ASSIGNMENT
Using the material that follows, output exactly the lines from the one containing "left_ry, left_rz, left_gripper" through the one containing "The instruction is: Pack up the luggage", with both ends kept.

(WORKING DATA Opens)

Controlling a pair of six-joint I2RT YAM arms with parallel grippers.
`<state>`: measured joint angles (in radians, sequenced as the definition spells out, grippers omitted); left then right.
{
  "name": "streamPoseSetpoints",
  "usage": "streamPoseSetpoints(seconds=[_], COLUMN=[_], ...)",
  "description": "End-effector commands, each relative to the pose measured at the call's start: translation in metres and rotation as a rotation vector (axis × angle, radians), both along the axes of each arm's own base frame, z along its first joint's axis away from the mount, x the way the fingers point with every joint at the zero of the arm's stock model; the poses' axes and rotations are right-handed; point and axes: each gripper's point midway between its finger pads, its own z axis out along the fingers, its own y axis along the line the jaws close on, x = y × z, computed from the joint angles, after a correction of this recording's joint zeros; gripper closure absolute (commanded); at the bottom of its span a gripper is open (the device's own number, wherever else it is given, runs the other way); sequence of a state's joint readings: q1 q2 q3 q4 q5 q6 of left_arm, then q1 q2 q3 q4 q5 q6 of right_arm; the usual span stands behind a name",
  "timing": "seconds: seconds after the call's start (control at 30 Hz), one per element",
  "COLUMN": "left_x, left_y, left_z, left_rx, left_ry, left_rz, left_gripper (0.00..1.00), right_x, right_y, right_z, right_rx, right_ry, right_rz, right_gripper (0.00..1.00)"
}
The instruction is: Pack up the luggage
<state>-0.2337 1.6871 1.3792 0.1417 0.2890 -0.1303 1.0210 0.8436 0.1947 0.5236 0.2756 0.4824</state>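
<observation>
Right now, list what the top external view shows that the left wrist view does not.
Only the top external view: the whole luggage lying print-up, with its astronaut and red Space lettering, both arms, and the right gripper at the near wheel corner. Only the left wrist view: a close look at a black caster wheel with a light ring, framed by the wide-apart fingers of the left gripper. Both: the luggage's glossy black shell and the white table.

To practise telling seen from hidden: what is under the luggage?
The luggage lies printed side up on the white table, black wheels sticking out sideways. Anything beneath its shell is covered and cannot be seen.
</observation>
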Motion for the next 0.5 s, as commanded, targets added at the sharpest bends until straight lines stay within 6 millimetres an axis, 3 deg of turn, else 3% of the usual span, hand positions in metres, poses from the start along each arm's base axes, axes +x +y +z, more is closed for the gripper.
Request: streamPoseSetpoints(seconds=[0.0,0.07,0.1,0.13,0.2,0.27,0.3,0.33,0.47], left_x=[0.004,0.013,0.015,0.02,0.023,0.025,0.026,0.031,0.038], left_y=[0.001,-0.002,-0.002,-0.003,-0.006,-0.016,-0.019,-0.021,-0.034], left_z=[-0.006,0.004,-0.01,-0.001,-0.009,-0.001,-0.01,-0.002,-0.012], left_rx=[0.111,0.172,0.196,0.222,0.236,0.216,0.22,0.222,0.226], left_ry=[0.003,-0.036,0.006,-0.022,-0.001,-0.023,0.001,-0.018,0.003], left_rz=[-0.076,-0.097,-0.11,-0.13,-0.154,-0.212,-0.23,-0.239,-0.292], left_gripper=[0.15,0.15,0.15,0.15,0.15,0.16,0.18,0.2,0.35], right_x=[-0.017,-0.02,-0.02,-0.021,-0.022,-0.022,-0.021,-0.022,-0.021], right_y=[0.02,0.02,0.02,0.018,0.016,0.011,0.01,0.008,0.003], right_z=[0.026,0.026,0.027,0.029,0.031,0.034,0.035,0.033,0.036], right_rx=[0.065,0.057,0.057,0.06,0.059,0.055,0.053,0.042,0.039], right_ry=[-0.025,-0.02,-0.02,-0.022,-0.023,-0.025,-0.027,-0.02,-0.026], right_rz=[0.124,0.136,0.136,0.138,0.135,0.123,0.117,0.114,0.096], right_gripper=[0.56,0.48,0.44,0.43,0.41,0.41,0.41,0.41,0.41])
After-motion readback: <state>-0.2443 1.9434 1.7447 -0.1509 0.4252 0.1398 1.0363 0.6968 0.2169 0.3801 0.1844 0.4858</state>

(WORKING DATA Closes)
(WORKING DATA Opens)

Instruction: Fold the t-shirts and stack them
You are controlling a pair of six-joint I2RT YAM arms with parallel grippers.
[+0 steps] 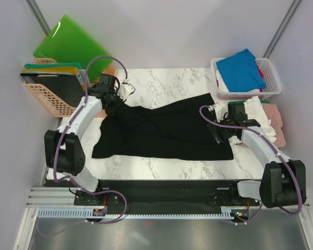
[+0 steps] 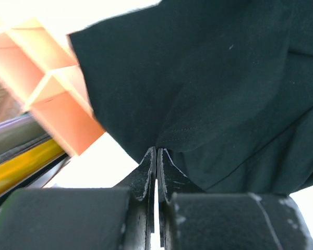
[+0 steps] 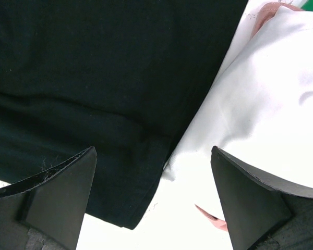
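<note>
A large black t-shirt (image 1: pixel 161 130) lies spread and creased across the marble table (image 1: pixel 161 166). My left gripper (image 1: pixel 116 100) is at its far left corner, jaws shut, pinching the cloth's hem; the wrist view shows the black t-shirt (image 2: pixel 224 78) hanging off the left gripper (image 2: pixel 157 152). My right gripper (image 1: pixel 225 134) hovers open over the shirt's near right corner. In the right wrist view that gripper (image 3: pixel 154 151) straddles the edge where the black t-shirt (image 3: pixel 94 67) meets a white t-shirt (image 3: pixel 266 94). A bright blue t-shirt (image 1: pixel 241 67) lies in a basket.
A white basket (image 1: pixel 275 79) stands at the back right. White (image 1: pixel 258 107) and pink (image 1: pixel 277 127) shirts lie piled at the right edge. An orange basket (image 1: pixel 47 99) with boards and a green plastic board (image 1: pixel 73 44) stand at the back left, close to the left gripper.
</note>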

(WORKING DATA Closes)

YOUR SOLUTION
  "COLUMN": "left_x, left_y, left_z, left_rx, left_ry, left_rz, left_gripper (0.00..1.00), right_x, right_y, right_z, right_rx, right_ry, right_rz, right_gripper (0.00..1.00)"
}
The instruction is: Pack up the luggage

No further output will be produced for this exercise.